Él aminoró la marcha para mirarla fijamente.


—¿Eso incluye al hombre al que vamos a buscar?


—Eso es diferente.


—¿En qué sentido?


—En el sentido evidente —contestó ella con nerviosismo—. Él es diferente. Es un asesino.


—Sí, es un asesino y un violador —admitió él—. Pero hay muchos asesinos y violadores en el mundo y tú no vas a cazarlos.


—No —soltó ella enfadada—. Porque no soy una asesina ni una cazadora de recompensas. Pero si agarramos a ese monstruo, no dudaré ni un instante en usar mi arma.

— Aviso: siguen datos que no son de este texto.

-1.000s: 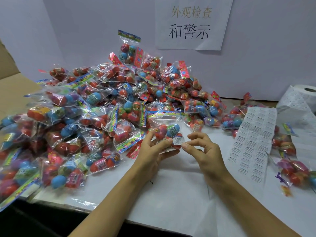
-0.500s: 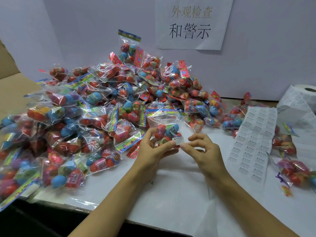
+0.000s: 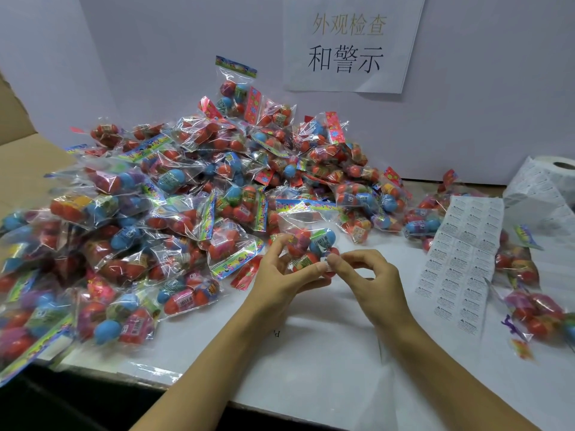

—Espera un minuto —Pedro pisó el freno y detuvo el vehículo—. Tú, yo, ninguno de los dos va a disparar para matarlo. ¿Entendido? —no esperó a que contestara—. Te lo advierto, Paula, si no me lo prometes, daré media vuelta, regresaré a Durango y te dejaré en el Strater. No he matado a un hombre en mi vida y no voy a empezar ahora, y tú tampoco, mientras estés conmigo. ¿Lo has entendido?


Pau no sabía si reír o llorar. Al final, contestó con calma.


—Nunca me he planteado la idea de matar a ese hombre, Pedro. Solo quería decir que utilizaría mi arma para reducirlo, si fuese necesario. No quiero matarlo. Eso es demasiado fácil.


Él frunció el ceño.


—Entonces, ¿qué quieres?


—Quiero ver cómo se pudre en la cárcel durante el resto de su vida, viviendo con cargo de conciencia, sí es que tiene, y el recuerdo de todas las mujeres a las que ha herido o matado. Espero que viva hasta los cien años y que pase cada uno de sus días aterrorizado por algún otro recluso que decida imponerle su propio castigo.